Use the Velofy HECS repayment calculator to work out your exact 2025–26 repayment under the new marginal system in under 30 seconds. Enter your income and HECS balance — the calculator returns your annual repayment, monthly PAYG withholding, payoff timeline at current indexation, and whether voluntary repayments make financial sense at today's savings rates. Below: the official ATO bands for 2025–26, how the 20% debt cut was applied, and three worked examples at typical Australian incomes ($85k, $105k, $150k).
HECS 2026: Indexation, Threshold and Repayment at a Glance
HECS-HELP indexation for 2026 is 3.3%, applied to your remaining balance on 1 June 2026. Compulsory repayments now start at $67,000 under a marginal system: 15c per $1 earned between $67,001 and $125,000, then $8,700 plus 17c per $1 above $125,000, and 10% of total income above $179,286. The marginal system replaces the old debt cliff where crossing a threshold triggered repayment on your whole income. Separately, the government applied a flat 20% reduction to all outstanding HELP balances as at 1 June 2025 — auto-applied, no application required.
| Income (2025–26) | Repayment rate | Annual repayment |
|---|---|---|
| ≤ $67,000 | 0% | $0 |
| $67,001 – $125,000 | 15c per $1 above $67,000 | $0 – $8,700 |
| $125,001 – $179,286 | $8,700 + 17c per $1 above $125,000 | $8,700 – $17,929 |
| $179,287 + | 10% of total income | $17,929 + |
HECS 2025–26 indexation 3.3% (March quarter WPI cap), effective 1 June 2026. The 20% debt reduction was applied to balances as at 1 June 2025, before indexation. Marginal repayment system in force from 1 July 2025. Source: ato.gov.au Study and training loan indexation rates; Department of Education Study Assist.
Priya is 27, a registered nurse in Melbourne earning $85,000 a year.

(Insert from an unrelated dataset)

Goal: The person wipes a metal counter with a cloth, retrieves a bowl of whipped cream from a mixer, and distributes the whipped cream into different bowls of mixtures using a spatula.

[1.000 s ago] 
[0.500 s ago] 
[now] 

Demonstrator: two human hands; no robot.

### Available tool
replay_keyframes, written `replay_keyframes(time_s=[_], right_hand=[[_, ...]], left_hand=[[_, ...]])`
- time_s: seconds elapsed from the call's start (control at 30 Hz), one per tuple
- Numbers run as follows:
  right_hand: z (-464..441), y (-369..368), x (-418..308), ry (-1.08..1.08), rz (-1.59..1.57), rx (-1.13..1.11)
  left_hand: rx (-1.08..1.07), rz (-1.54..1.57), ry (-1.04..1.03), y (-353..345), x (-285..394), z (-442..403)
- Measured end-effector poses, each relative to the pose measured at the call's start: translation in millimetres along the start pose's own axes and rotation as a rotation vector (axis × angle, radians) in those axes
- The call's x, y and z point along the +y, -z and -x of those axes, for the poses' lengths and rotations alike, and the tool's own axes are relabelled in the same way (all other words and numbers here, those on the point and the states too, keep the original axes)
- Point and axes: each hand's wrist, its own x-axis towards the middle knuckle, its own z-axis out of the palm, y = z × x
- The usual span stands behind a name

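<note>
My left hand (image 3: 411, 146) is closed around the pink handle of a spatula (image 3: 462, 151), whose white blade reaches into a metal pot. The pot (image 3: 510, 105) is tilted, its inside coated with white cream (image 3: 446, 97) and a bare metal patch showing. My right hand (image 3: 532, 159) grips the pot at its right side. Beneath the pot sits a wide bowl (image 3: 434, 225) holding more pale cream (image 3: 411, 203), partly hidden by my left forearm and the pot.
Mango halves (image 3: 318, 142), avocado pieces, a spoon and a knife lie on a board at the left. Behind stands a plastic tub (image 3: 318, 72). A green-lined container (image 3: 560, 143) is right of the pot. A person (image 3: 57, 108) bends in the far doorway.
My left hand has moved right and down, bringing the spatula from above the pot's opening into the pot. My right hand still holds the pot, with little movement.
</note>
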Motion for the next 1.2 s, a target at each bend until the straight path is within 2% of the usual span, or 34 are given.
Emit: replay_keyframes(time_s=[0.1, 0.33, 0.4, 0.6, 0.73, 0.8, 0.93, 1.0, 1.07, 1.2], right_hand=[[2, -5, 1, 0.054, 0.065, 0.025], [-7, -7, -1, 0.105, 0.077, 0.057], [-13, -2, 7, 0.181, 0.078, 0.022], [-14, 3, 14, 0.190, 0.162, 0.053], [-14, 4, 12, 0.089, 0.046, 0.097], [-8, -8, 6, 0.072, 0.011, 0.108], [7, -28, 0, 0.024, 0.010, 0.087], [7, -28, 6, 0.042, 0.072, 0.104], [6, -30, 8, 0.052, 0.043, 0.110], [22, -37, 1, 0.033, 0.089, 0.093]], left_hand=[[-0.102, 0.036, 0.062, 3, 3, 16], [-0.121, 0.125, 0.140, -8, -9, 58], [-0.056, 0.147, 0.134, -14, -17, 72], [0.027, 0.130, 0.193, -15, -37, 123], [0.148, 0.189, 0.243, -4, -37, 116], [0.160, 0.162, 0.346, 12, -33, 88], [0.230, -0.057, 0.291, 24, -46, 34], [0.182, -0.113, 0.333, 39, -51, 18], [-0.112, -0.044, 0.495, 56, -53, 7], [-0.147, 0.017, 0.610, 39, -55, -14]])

Before 2026, her HECS debt stood at $34,000. In early 2026 the government applied a flat 20% reduction to every outstanding HECS-HELP balance — automatically, with no application. Priya's debt dropped overnight by $6,800 to $27,200. She did not know until she checked myGov.
The reduction is real and significant. But for most Australians it is only one part of a bigger picture — new repayment thresholds have also changed how much you pay each year, indexation is sitting at 3.2–3.6%, and HECS debt has a direct and often overlooked impact on home loan borrowing power. Here is everything that changed, what it means for your money, and the one strategy most graduates have never considered.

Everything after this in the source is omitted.